Those football videos provide another, more pertinent reason. It's not at all unusual that we want to go back to watch a specific play or drive, or just some part of a game. Transferring a 3.5 hour recording takes awhile, so if that one play/drive/whatever is late in the game, we probably wouldn't bother. Which kinda defeats the purpose of keeping the videos to begin with. The same applies to many of our saved recordings.....we don't necessarily watch them beginning-to-end, but rather want to quickly pull up a scene. Transferring doesn't allow that kind of "instant" access.

I do have another option, at least in my home theater. My Oppo BD player _can _stream video from my network. But that's a more cumbersome way to do it (requires firing up the whole "system" whereas the TiVo is always on and ready to go), and it's only in that one room.

So, bottom line, I'm pursuing the streaming approach because I'd love to be able to quickly access & watch centrally-stored video on any of my TiVos, much like I can play anything from my centrally-stored music library anywhere in the house on my Sonos players. (Network music is actually a good analogy: Imagine if you had to load a complete CD onto a network music player just to listen to track 8.)


----------



## HarperVision (May 14, 2007)

I'm sorry, but I find it quite amusing that you used countless hours of recordings of NFL football as your extensive example, yet your forum handle is "b-ball-fanatic"!


----------



## b-ball-fanatic (Aug 5, 2003)

HarperVision said:


> I'm sorry, but I find it quite amusing that you used countless hours of recordings of NFL football as your extensive example, yet your forum handle is "b-ball-fanatic"!
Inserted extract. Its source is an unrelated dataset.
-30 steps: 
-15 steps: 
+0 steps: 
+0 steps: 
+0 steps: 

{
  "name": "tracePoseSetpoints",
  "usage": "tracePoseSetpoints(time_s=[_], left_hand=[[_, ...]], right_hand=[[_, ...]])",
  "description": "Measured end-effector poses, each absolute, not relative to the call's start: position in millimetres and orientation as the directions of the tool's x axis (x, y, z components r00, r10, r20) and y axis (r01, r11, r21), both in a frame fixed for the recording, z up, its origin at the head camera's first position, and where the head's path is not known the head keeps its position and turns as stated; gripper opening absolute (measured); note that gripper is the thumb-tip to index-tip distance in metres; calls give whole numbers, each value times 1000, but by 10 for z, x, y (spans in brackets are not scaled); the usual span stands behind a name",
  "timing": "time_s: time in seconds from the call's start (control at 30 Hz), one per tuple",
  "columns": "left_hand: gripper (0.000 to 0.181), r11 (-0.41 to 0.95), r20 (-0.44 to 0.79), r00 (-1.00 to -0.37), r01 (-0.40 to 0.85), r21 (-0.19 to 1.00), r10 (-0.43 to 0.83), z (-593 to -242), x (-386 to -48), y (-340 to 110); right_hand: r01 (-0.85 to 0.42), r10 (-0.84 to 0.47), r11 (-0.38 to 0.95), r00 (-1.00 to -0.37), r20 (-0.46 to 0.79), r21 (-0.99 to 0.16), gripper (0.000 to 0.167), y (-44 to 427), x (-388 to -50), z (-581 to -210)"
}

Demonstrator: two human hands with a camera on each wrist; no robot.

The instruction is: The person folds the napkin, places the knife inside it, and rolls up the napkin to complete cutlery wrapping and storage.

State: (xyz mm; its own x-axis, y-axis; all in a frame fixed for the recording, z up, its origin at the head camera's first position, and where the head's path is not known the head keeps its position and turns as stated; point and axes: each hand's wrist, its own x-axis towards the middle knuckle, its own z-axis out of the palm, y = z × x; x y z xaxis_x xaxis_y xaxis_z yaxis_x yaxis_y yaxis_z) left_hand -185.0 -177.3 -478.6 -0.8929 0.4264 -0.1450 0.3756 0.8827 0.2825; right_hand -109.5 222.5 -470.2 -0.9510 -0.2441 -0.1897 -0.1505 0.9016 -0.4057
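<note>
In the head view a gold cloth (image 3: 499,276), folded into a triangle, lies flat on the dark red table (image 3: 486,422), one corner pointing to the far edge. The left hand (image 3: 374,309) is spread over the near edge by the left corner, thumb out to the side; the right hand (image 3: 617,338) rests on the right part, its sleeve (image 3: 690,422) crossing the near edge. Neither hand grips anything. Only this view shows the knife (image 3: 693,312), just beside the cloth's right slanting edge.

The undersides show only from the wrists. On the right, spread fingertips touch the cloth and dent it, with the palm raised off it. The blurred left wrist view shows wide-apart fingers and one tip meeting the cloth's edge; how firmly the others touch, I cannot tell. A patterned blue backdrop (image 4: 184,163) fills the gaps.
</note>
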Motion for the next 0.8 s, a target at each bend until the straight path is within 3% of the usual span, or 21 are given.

Haha...great observation! 

I actually DO record baseball games if I'm not around to watch, but I don't save them. Baseball games get "stale" a lot faster than football games.


----------



## lrhorer (Aug 31, 2003)

Hmm. Until you clarified it, I thought you were a basketball fanatic.


----------



## lrhorer (Aug 31, 2003)

b-ball-fanatic said:


> Stored elsewhere, I could organize them better _and _clear up a lot of TiVo space.


Organization is without question more readily handled off-TiVo, but other than reducing clutter, there is really no reason to free up space on a TiVo. The TiVo handles that by itself extremely well without the user having to worry about it. My TiVos (all five of them) are 100% full virtually all the time.



b-ball-fanatic said:


> The same applies to many of our saved recordings.....we don't necessarily watch them beginning-to-end, but rather want to quickly pull up a scene. Transferring doesn't allow that kind of "instant" access.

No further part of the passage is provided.